** Your task **
Transcribe the data below exactly, but only from the line containing "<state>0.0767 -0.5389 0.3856" through its final line, both included.

Records excerpted from a collection
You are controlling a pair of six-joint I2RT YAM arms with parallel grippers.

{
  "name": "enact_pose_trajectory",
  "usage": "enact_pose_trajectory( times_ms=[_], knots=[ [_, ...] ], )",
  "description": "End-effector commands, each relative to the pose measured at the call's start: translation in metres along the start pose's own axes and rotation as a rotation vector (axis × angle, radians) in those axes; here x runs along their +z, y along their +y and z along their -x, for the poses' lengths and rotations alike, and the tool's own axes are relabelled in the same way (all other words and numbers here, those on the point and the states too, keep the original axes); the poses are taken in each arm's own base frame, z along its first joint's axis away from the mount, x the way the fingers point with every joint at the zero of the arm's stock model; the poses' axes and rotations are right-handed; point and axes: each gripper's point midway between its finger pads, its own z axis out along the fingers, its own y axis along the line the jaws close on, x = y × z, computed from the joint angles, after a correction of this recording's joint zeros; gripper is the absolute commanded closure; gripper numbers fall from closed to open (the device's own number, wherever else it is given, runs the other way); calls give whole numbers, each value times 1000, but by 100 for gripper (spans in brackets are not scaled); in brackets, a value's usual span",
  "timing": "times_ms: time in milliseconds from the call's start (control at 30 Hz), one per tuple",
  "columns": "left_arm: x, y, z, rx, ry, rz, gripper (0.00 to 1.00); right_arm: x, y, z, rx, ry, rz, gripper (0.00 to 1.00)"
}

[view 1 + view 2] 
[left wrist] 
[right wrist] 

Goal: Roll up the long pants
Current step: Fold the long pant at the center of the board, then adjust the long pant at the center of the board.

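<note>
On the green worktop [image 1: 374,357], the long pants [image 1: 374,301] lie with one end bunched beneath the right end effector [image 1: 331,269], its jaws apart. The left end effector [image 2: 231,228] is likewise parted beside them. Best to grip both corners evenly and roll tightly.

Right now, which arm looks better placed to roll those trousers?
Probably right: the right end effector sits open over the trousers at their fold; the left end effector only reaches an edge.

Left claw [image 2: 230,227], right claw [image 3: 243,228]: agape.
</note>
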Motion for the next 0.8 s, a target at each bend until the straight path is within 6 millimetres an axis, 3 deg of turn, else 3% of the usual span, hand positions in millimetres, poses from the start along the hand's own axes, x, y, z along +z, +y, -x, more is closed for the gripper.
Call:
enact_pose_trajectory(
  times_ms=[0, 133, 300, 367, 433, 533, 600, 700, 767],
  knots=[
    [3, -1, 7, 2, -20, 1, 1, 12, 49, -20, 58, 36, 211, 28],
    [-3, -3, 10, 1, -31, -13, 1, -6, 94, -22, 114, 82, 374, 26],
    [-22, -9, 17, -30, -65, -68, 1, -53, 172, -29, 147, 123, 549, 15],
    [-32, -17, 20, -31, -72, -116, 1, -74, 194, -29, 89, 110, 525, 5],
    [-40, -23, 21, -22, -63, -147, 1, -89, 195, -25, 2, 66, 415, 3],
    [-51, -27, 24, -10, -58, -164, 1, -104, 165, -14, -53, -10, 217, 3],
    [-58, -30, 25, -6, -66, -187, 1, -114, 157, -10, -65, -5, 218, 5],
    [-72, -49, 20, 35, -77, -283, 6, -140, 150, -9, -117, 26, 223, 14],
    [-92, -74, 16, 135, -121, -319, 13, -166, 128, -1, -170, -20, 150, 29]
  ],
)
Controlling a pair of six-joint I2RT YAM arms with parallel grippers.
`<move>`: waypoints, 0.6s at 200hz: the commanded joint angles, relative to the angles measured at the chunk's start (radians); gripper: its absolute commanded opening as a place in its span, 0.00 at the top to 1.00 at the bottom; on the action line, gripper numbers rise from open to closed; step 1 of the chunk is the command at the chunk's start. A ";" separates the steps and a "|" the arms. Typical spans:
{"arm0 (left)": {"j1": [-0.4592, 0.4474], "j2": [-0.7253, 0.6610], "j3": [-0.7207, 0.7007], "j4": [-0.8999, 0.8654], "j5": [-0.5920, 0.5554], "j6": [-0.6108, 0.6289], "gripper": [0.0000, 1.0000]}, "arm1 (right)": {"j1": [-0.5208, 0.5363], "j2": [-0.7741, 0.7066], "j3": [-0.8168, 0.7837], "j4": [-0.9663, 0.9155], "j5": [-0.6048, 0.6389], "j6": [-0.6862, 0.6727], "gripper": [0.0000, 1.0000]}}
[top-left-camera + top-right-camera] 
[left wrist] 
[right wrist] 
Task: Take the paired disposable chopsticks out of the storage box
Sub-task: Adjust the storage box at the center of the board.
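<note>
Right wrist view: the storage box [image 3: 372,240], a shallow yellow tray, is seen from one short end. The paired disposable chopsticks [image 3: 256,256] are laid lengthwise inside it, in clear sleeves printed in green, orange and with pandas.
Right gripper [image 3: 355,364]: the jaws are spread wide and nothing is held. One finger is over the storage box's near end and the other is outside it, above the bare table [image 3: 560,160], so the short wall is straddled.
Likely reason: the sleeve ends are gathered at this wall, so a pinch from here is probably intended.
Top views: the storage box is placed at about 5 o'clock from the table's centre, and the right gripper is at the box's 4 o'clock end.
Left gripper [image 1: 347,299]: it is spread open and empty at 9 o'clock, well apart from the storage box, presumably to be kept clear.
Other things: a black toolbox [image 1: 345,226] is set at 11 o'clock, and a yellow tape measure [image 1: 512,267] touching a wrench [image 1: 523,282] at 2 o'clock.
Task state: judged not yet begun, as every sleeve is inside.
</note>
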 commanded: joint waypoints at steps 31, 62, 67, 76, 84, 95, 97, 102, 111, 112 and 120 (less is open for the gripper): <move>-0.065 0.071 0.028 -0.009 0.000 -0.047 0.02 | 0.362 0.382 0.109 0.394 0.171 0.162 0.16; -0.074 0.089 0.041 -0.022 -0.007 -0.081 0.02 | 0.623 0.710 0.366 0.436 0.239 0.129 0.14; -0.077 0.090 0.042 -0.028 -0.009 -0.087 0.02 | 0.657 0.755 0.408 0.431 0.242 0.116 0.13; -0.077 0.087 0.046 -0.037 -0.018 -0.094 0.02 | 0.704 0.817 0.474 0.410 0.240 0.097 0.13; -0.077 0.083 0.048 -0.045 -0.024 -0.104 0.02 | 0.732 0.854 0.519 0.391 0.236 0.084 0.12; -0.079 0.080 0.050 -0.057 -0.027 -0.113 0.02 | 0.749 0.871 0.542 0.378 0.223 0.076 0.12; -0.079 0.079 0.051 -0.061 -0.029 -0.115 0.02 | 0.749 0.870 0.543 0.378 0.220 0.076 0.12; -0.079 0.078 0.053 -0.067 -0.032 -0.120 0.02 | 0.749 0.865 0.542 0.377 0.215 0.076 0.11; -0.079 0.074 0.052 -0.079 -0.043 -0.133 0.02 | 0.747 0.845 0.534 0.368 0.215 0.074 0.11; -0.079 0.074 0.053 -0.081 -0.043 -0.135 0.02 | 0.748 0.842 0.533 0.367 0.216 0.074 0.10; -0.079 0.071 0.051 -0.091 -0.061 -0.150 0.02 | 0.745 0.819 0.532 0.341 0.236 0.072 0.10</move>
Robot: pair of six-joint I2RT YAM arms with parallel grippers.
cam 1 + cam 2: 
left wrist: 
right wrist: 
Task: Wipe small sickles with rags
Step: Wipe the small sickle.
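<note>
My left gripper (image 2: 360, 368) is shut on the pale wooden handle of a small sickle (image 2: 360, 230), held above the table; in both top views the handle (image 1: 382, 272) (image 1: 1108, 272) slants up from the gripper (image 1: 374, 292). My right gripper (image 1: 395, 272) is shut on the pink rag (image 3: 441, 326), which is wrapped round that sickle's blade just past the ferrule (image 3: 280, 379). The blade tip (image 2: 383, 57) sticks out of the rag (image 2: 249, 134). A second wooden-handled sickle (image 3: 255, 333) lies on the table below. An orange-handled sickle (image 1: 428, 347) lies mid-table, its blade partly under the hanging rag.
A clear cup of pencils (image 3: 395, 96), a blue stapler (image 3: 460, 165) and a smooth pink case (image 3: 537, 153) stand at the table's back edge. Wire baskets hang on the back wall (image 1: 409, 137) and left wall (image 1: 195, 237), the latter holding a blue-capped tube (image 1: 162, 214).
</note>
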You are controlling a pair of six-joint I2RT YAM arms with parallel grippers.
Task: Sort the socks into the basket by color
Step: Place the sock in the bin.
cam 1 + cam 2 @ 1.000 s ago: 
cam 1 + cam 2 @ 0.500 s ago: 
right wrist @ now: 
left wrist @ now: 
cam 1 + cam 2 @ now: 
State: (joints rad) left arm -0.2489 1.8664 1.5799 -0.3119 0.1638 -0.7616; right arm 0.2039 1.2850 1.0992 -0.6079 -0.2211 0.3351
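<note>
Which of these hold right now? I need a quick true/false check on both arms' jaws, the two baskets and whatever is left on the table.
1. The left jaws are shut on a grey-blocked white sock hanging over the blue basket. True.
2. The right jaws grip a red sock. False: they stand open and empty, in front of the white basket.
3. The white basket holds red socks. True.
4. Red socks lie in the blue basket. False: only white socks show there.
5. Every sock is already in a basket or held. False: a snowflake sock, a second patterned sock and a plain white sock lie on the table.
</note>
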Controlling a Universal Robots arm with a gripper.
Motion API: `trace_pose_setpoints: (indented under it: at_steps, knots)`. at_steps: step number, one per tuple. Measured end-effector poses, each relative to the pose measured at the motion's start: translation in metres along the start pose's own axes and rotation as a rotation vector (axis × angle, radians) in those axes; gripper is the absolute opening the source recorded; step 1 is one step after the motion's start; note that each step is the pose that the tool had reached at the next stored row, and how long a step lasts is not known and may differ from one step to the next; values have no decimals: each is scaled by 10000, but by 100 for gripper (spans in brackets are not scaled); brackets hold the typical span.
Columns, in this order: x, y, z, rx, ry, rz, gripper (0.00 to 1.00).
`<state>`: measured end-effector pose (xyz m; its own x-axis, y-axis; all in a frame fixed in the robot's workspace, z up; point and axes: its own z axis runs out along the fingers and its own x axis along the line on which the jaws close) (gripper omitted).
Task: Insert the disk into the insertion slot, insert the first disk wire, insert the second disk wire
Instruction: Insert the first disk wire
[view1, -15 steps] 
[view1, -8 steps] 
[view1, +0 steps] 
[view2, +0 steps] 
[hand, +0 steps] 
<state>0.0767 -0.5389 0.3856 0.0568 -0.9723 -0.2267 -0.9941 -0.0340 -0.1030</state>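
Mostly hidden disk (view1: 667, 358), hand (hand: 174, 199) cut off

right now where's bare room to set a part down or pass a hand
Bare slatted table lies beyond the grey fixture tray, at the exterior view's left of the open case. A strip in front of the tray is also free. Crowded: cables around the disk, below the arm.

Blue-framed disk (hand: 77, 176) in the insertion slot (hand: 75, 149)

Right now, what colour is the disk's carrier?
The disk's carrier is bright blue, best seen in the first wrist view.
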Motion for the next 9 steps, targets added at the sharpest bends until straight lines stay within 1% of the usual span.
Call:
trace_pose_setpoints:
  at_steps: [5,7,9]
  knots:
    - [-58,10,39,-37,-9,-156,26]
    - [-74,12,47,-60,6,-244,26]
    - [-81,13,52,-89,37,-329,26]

** Exercise solution **
<state>0.0767 -0.5389 0.3856 0.0568 -0.9723 -0.2267 -0.9941 -0.0340 -0.1030</state>
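Mostly hidden disk (view1: 667, 358), hand (hand: 174, 199) cut off

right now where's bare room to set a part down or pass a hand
Bare slatted table lies beyond the grey fixture tray, at the exterior view's left of the open case. A strip in front of the tray is also free. Crowded: cables around the disk, below the arm.

Blue-framed disk (hand: 77, 176) in the insertion slot (hand: 75, 149)

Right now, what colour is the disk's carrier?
The disk's carrier is bright blue, best seen in the first wrist view.
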Motion for the next 9 steps, targets added at the sharpest bends until straight lines stay within 1% of the usual span.
Call:
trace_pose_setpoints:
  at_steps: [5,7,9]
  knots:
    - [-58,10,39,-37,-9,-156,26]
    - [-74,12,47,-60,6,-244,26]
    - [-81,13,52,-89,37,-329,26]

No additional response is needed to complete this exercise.